AIM OF THE EXERCISE
Transcribe the records below in full; pictures stay out of the copy.

(SOURCE DATA)

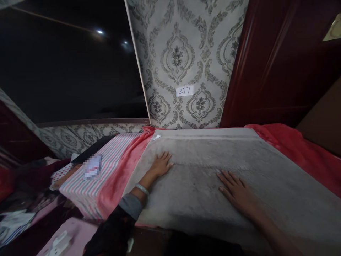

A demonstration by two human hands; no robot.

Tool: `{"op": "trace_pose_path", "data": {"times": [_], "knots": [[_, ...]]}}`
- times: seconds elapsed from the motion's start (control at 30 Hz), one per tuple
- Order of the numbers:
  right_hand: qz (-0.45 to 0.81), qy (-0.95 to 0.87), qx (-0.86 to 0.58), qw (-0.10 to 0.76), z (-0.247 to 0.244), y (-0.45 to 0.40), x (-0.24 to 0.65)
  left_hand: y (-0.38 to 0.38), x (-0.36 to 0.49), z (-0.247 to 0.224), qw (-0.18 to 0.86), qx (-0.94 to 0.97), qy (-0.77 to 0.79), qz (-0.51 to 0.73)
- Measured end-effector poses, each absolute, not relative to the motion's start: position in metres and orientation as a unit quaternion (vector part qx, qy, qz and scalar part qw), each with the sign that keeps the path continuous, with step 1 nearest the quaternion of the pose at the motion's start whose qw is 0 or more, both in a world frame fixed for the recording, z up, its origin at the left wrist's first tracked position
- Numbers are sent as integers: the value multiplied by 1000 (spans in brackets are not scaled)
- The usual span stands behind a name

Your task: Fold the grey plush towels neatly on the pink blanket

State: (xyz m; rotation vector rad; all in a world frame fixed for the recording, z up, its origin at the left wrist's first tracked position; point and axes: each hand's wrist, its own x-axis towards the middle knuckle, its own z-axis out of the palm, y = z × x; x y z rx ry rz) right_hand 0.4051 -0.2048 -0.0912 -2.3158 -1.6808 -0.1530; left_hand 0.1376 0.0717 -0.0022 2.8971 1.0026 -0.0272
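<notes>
A grey plush cloth (pixel 194 181), like a towel or blanket, lies spread out before me, with a paler band along its far edge. A small white tag (pixel 157 137) shows at its far left corner. My left hand (pixel 161 164) rests on the left part of the cloth, fingers apart and holding nothing. On the right part, my right hand (pixel 236 190) lies palm down with its fingers spread. Beneath the grey cloth, a red fleece cover (pixel 119 177) shows on the left side and at the far right.
A striped cloth (pixel 106 167) with a small blurred packet (pixel 92 167) on it lies at left. A large dark screen (pixel 71 67) stands behind. Patterned wall (pixel 205 32) bears a paper label (pixel 184 90) reading 277. A dark red door (pixel 269 67) is at right, and a white power strip (pixel 60 243) at lower left.
</notes>
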Motion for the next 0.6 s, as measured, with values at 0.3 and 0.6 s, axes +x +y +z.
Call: {"op": "trace_pose_path", "data": {"times": [0.3, 0.6], "knots": [[-43, -578, -801, 147, -101, -208, 410, 158, 139, -11, 15, 900, 435, -5], [-40, -584, -789, 186, -112, -213, 415, 203, 139, -7, 1, 920, 393, 9]]}}
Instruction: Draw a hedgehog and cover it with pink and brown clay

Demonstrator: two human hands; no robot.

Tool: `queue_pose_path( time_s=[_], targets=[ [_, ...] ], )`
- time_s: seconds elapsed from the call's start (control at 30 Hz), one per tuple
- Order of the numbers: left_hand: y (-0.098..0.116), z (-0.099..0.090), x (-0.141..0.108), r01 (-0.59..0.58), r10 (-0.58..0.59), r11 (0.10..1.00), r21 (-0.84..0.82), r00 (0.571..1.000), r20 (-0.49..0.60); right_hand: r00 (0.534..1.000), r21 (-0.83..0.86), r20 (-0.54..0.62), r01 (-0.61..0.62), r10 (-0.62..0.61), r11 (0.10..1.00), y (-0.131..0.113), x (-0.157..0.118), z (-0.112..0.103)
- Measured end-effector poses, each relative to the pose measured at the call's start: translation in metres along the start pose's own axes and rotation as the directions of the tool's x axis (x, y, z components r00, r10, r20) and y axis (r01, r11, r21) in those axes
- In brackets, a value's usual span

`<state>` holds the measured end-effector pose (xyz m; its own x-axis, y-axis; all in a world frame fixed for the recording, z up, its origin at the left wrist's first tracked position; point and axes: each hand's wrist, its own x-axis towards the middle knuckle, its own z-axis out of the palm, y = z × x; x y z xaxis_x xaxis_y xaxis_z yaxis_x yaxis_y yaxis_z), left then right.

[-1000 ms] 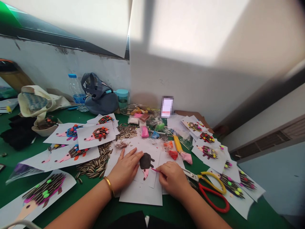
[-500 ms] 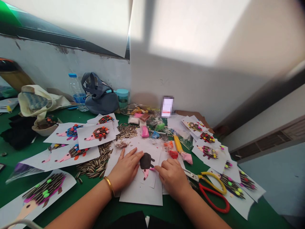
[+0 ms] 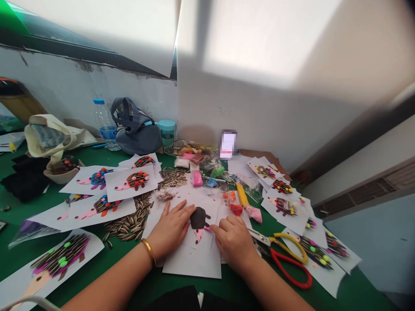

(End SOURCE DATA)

RESPONSE AREA
A demonstration by two human hands; no robot.

Tool: `{"op": "trace_pose_path", "data": {"times": [_], "knots": [[_, ...]]}}`
- times: seconds elapsed from the motion's start (control at 30 Hz), one per tuple
- Order of the numbers:
  right_hand: qz (-0.45 to 0.81), qy (-0.95 to 0.87), qx (-0.86 to 0.58), qw (-0.10 to 0.76), z (-0.247 to 0.244), y (-0.45 to 0.40), x (-0.24 to 0.65)
  left_hand: y (-0.38 to 0.38), x (-0.36 to 0.49), z (-0.247 to 0.224), qw (-0.18 to 0.86), qx (-0.94 to 0.97), qy (-0.77 to 0.79), qz (-0.51 to 0.73)
- Measured end-effector poses, each absolute, not relative to the motion's start: position in metres and orientation as a unit quaternion (vector part qx, qy, qz and scalar part qw), each with the sign that keeps the path continuous, with step 1 nearest the quaternion of the pose at the motion's start whose qw is 0 or more, both in a world frame fixed for the recording, z up, its origin at the left wrist's first tracked position
- Numbers are sent as integers: the value multiplied by 1000 (spans in brackets are not scaled)
- The usual span stands behind a name

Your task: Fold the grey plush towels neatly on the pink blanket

State: (xyz m; rotation vector rad; all in a world frame fixed for the recording, z up, its origin at the left wrist's first tracked position; point and axes: each hand's wrist, its own x-axis towards the middle knuckle, its own z-axis out of the palm, y = z × x; x y z rx ry rz) right_hand 0.4051 -0.2048 -0.0912 -2.3158 -1.6808 -0.1530; left_hand 0.1376 0.0717 -0.0022 2.8971 1.0026 -0.0272
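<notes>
A grey plush cloth (pixel 194 181), like a towel or blanket, lies spread out before me, with a paler band along its far edge. A small white tag (pixel 157 137) shows at its far left corner. My left hand (pixel 161 164) rests on the left part of the cloth, fingers apart and holding nothing. On the right part, my right hand (pixel 236 190) lies palm down with its fingers spread. Beneath the grey cloth, a red fleece cover (pixel 119 177) shows on the left side and at the far right.
A striped cloth (pixel 106 167) with a small blurred packet (pixel 92 167) on it lies at left. A large dark screen (pixel 71 67) stands behind. Patterned wall (pixel 205 32) bears a paper label (pixel 184 90) reading 277. A dark red door (pixel 269 67) is at right, and a white power strip (pixel 60 243) at lower left.
</notes>
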Motion for the next 0.6 s, as measured, with values at 0.3 and 0.6 s, axes +x +y +z.
Call: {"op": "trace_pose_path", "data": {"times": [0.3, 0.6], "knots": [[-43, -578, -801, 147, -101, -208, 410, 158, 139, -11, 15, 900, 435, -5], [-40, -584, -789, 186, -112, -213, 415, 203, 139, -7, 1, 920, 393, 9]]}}
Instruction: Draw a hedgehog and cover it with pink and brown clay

Demonstrator: two human hands; no robot.

Tool: `queue_pose_path( time_s=[_], targets=[ [_, ...] ], )`
- time_s: seconds elapsed from the call's start (control at 30 Hz), one per tuple
- Order of the numbers: left_hand: y (-0.098..0.116), z (-0.099..0.090), x (-0.141..0.108), r01 (-0.59..0.58), r10 (-0.58..0.59), r11 (0.10..1.00), r21 (-0.84..0.82), r00 (0.571..1.000), r20 (-0.49..0.60); right_hand: r00 (0.534..1.000), r21 (-0.83..0.86), r20 (-0.54..0.62), r01 (-0.61..0.62), r10 (-0.62..0.61), r11 (0.10..1.00), y (-0.131..0.113), x (-0.157..0.118), z (-0.112..0.103)
- Measured end-effector poses, each relative to the pose measured at the call's start: translation in metres along the start pose's own axes and rotation as the directions of the tool's x axis (x, y, z components r00, r10, r20) and y axis (r01, r11, r21) in those axes
- In brackets, a value's usual span

`<state>` holds the measured end-effector pose (xyz m; its own x-axis, y-axis; all in a world frame fixed for the recording, z up, its origin at the left wrist's first tracked position; point and axes: each hand's wrist, its own x-axis towards the middle knuckle, its own z-axis out of the palm, y = z × x; x y z xaxis_x xaxis_y xaxis_z yaxis_x yaxis_y yaxis_z), left then right.

[-1000 ms] 
[-500 ms] 
[+0 ms] 

That finishes the output for this exercise.